-- What you have to do --
Keep each entry exactly as written when you repeat it, and skip the images.

-- Records supplied --
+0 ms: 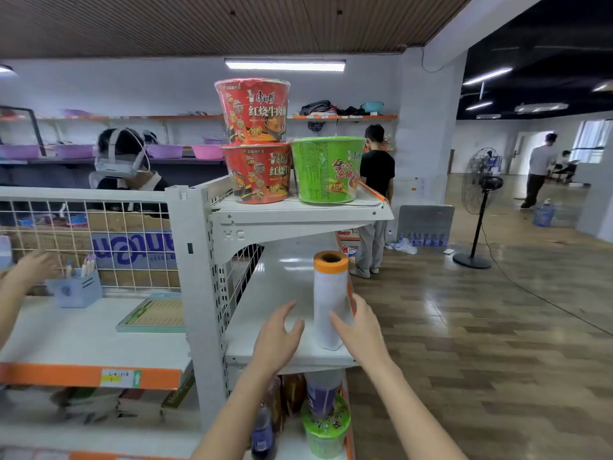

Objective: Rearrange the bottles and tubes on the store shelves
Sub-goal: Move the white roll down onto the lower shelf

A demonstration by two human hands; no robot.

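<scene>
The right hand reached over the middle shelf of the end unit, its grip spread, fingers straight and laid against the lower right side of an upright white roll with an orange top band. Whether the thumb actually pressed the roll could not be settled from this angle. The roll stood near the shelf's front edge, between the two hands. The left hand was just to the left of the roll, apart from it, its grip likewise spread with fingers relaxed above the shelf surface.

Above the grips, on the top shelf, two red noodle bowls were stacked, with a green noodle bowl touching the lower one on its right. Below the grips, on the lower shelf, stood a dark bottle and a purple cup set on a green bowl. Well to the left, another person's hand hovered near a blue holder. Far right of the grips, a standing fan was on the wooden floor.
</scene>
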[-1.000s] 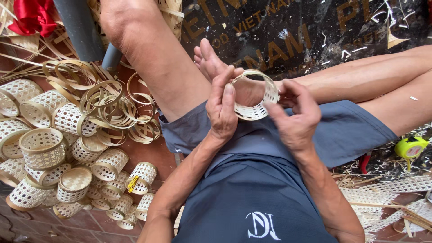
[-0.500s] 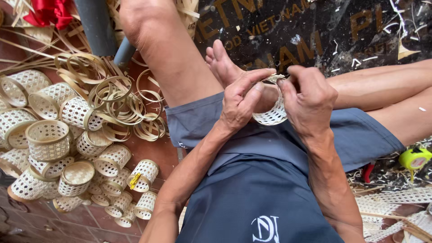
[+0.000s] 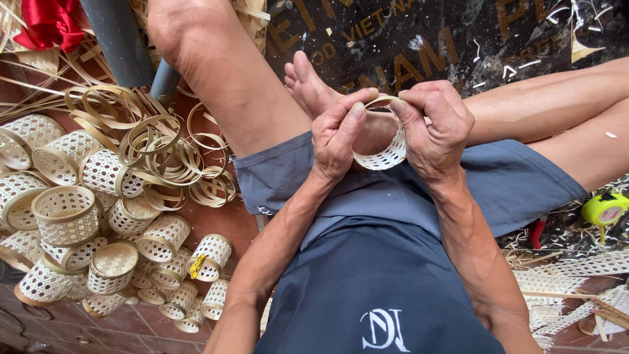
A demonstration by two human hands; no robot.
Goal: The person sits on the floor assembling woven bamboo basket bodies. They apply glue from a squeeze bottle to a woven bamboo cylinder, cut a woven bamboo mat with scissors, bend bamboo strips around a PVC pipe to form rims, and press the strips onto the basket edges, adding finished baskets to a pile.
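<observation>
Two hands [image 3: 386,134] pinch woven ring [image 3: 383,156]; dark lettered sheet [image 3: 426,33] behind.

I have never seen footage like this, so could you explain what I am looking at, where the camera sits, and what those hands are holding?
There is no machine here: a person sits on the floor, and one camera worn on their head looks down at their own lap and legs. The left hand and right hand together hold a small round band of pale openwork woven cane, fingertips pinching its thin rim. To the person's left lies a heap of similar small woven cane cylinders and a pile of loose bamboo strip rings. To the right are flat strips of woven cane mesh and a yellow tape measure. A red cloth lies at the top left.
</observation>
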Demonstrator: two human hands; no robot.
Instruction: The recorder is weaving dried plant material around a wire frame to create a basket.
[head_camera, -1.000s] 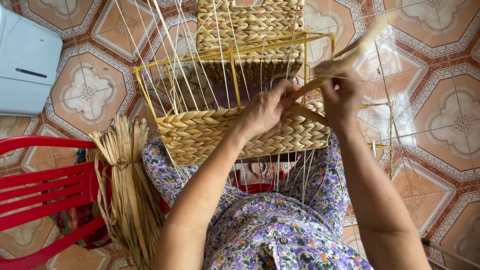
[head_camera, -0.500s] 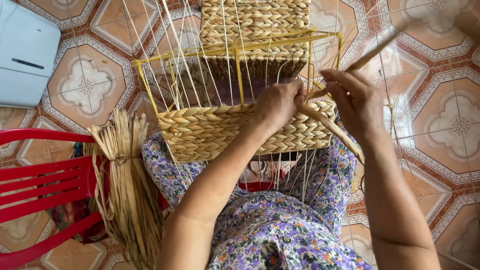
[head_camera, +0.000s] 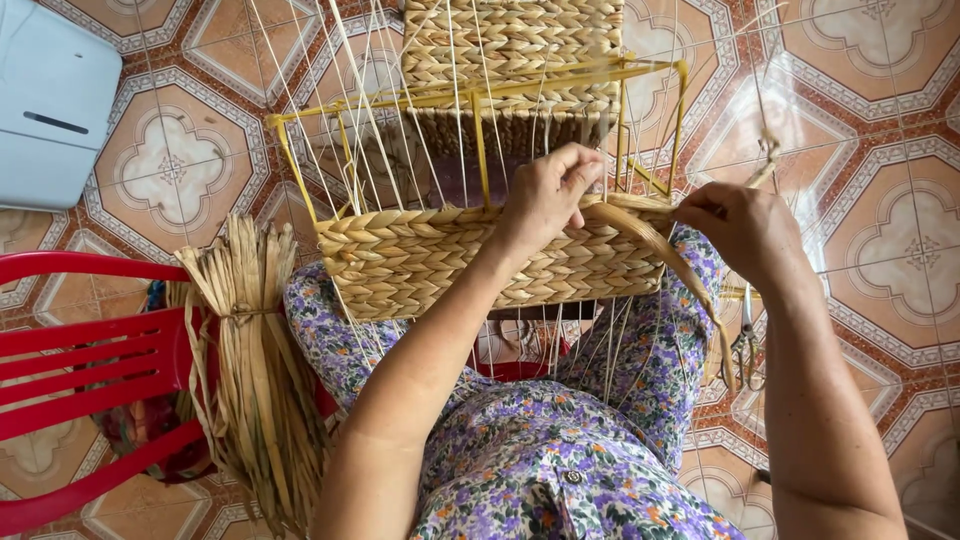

-- Task output --
+0 ms: 

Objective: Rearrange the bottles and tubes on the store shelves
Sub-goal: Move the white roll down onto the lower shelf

A demonstration by two human hands; no robot.

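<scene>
The right hand reached over the middle shelf of the end unit, its grip spread, fingers straight and laid against the lower right side of an upright white roll with an orange top band. Whether the thumb actually pressed the roll could not be settled from this angle. The roll stood near the shelf's front edge, between the two hands. The left hand was just to the left of the roll, apart from it, its grip likewise spread with fingers relaxed above the shelf surface.

Above the grips, on the top shelf, two red noodle bowls were stacked, with a green noodle bowl touching the lower one on its right. Below the grips, on the lower shelf, stood a dark bottle and a purple cup set on a green bowl. Well to the left, another person's hand hovered near a blue holder. Far right of the grips, a standing fan was on the wooden floor.
</scene>
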[-1.000s] 
[-0.500s] 
[+0.000s] 
A demonstration by two human hands; no robot.
Goal: The person sits on the floor assembling woven bamboo basket bodies. They apply glue from a squeeze bottle to a woven bamboo cylinder, cut a woven bamboo mat with scissors, bend bamboo strips around a PVC pipe to form rims, and press the strips onto the basket edges, adding finished baskets to a pile.
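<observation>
Two hands [image 3: 386,134] pinch woven ring [image 3: 383,156]; dark lettered sheet [image 3: 426,33] behind.

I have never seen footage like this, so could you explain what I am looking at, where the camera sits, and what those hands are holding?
There is no machine here: a person sits on the floor, and one camera worn on their head looks down at their own lap and legs. The left hand and right hand together hold a small round band of pale openwork woven cane, fingertips pinching its thin rim. To the person's left lies a heap of similar small woven cane cylinders and a pile of loose bamboo strip rings. To the right are flat strips of woven cane mesh and a yellow tape measure. A red cloth lies at the top left.
</observation>
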Demonstrator: two human hands; no robot.
Instruction: The recorder is weaving dried plant material around a wire frame to create a basket.
[head_camera, -1.000s] 
[head_camera, -0.500s] 
[head_camera, +0.000s] 

The response to this exercise is now finished.